RECORDED INFORMATION>
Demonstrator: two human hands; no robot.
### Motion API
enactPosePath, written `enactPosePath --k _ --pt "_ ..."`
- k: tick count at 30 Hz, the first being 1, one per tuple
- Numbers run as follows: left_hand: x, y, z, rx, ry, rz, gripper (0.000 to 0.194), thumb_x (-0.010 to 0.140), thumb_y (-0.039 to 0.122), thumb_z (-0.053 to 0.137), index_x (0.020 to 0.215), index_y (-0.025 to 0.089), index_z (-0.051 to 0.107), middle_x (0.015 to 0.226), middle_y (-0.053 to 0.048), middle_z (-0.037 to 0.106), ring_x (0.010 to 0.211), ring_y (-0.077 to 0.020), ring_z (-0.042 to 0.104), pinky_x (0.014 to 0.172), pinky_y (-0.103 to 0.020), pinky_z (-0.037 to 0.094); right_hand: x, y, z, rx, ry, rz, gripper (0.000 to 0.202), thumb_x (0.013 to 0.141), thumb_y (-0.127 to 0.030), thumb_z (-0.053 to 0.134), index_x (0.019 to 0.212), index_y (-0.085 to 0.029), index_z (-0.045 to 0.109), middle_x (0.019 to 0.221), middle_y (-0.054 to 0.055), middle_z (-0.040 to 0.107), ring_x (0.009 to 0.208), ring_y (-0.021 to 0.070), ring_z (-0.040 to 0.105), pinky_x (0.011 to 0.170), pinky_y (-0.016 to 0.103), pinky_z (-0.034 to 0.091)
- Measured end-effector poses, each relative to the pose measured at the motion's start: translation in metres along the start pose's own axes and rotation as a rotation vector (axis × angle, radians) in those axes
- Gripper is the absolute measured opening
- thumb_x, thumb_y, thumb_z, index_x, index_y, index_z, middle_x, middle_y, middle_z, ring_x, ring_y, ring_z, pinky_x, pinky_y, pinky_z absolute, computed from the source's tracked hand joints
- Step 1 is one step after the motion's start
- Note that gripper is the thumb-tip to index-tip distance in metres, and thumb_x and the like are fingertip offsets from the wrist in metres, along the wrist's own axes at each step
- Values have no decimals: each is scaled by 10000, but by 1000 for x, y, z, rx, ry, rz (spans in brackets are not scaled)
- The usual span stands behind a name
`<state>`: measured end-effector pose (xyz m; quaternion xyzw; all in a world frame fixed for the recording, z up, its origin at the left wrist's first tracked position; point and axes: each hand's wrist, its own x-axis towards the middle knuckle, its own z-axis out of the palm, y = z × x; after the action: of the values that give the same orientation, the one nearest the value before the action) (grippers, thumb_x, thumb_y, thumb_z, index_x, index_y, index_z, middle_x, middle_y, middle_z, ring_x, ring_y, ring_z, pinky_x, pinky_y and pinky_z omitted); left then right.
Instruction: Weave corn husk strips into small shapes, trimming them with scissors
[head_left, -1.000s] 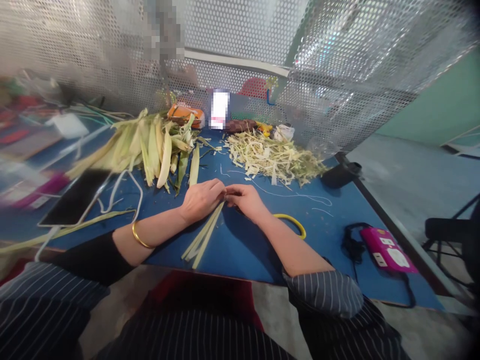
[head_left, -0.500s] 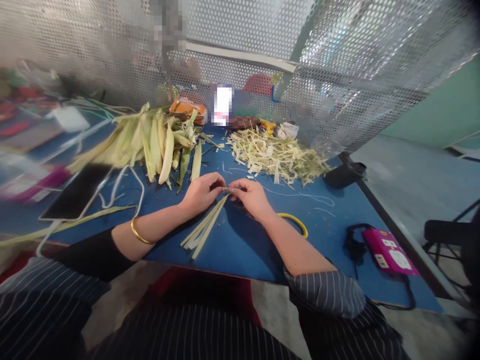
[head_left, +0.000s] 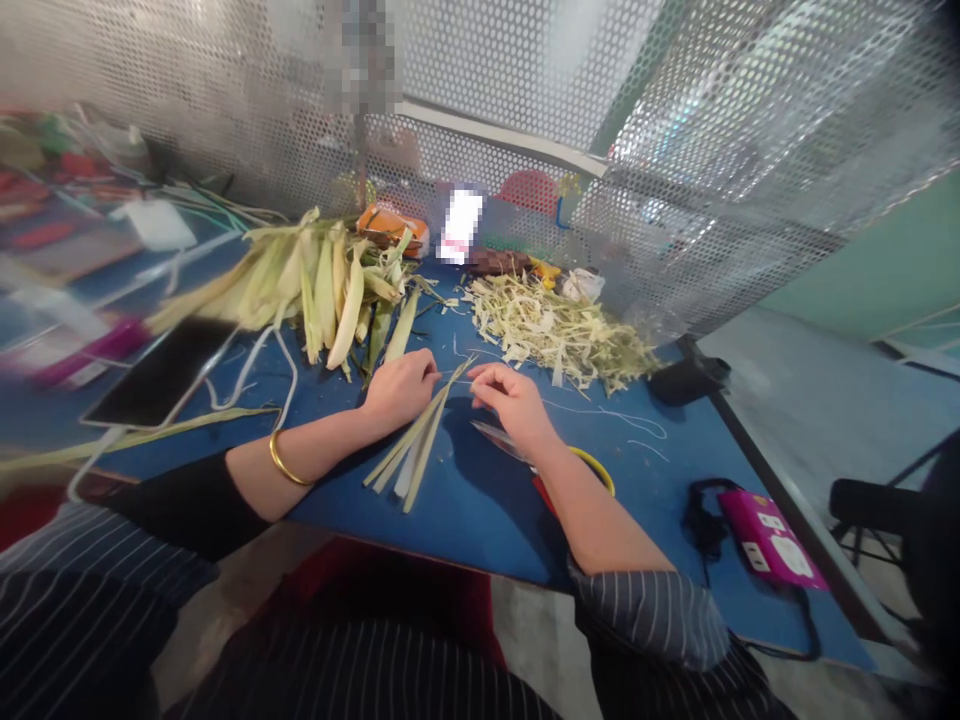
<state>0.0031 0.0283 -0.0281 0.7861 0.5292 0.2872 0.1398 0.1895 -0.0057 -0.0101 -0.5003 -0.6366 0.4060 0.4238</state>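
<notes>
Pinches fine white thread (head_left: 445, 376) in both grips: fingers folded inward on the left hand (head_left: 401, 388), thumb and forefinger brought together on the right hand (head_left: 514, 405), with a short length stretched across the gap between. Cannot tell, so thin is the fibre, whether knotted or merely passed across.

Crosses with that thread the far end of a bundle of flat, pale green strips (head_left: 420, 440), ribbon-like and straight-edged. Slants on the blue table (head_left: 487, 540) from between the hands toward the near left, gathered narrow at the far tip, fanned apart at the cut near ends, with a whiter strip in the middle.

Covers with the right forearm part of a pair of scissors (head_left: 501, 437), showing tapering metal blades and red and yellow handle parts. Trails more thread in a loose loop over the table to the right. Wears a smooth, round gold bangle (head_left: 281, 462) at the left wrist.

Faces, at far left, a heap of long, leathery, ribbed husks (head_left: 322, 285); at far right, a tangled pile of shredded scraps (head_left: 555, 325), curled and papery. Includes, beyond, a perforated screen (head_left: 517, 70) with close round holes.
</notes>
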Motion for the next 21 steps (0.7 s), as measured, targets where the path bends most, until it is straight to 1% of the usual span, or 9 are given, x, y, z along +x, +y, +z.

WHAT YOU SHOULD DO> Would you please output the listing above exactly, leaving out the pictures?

OUTPUT FOR THIS EXERCISE>
Demonstrator: two human hands; no robot.
### Motion API
enactPosePath, written `enactPosePath --k _ --pt "_ ..."`
- k: tick count at 30 Hz, the first being 1, one per tuple
- Numbers run as follows: left_hand: x, y, z, rx, ry, rz, gripper (0.000 to 0.194), thumb_x (-0.010 to 0.140), thumb_y (-0.039 to 0.122), thumb_z (-0.053 to 0.137), index_x (0.020 to 0.215), index_y (-0.025 to 0.089), index_z (-0.051 to 0.107), middle_x (0.015 to 0.226), middle_y (-0.053 to 0.048), middle_z (-0.037 to 0.106), ring_x (0.010 to 0.211), ring_y (-0.077 to 0.020), ring_z (-0.042 to 0.104), pinky_x (0.014 to 0.172), pinky_y (-0.103 to 0.020), pinky_z (-0.037 to 0.094); right_hand: x, y, z, rx, ry, rz, gripper (0.000 to 0.202), thumb_x (0.013 to 0.141), thumb_y (-0.127 to 0.030), thumb_z (-0.053 to 0.134), index_x (0.019 to 0.212), index_y (-0.085 to 0.029), index_z (-0.045 to 0.109), middle_x (0.019 to 0.221), middle_y (-0.054 to 0.055), middle_z (-0.040 to 0.107), ring_x (0.009 to 0.208), ring_y (-0.021 to 0.070), ring_z (-0.040 to 0.105), pinky_x (0.011 to 0.170), pinky_y (-0.016 to 0.103), pinky_z (-0.034 to 0.091)
- Measured end-effector poses, each relative to the pose measured at the motion's start: translation in metres along the start pose's own axes and rotation as a rotation vector (axis × angle, radians) in those axes
- Gripper is the absolute measured opening
- thumb_x, thumb_y, thumb_z, index_x, index_y, index_z, middle_x, middle_y, middle_z, ring_x, ring_y, ring_z, pinky_x, pinky_y, pinky_z absolute, computed from the source's tracked hand joints
- Step 1 is one step after the motion's start
- Note that gripper is the thumb-tip to index-tip distance in metres, and thumb_x and the like are fingertip offsets from the wrist in metres, along the wrist's own axes at each step
- Values have no decimals: each is scaled by 10000, but by 1000 for x, y, z, rx, ry, rz (spans in brackets are not scaled)
- The usual span stands behind a name
`<state>`: measured end-effector pose (xyz m; quaternion xyzw; all in a world frame fixed for the recording, z up, its origin at the left wrist's first tracked position; point and axes: each hand's wrist, its own x-axis towards the middle knuckle, its own z-axis out of the palm, y = z × x; after the action: of the values that give the same orientation, the one nearest the value before the action) (grippers, thumb_x, thumb_y, thumb_z, index_x, index_y, index_z, middle_x, middle_y, middle_z, ring_x, ring_y, ring_z, pinky_x, pinky_y and pinky_z omitted); left then right.
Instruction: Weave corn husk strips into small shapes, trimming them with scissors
[head_left, -1.000s] 
[head_left, -0.500s] 
[head_left, +0.000s] 
<state>0.0031 0.0283 -0.0281 0.7861 0.5292 0.2872 0.1398 0.1895 -0.0057 -0.0101 -0.5003 -0.6366 0.4060 0.4238</state>
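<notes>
Pinches fine white thread (head_left: 445, 376) in both grips: fingers folded inward on the left hand (head_left: 401, 388), thumb and forefinger brought together on the right hand (head_left: 514, 405), with a short length stretched across the gap between. Cannot tell, so thin is the fibre, whether knotted or merely passed across.

Crosses with that thread the far end of a bundle of flat, pale green strips (head_left: 420, 440), ribbon-like and straight-edged. Slants on the blue table (head_left: 487, 540) from between the hands toward the near left, gathered narrow at the far tip, fanned apart at the cut near ends, with a whiter strip in the middle.

Covers with the right forearm part of a pair of scissors (head_left: 501, 437), showing tapering metal blades and red and yellow handle parts. Trails more thread in a loose loop over the table to the right. Wears a smooth, round gold bangle (head_left: 281, 462) at the left wrist.

Faces, at far left, a heap of long, leathery, ribbed husks (head_left: 322, 285); at far right, a tangled pile of shredded scraps (head_left: 555, 325), curled and papery. Includes, beyond, a perforated screen (head_left: 517, 70) with close round holes.
</notes>
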Motion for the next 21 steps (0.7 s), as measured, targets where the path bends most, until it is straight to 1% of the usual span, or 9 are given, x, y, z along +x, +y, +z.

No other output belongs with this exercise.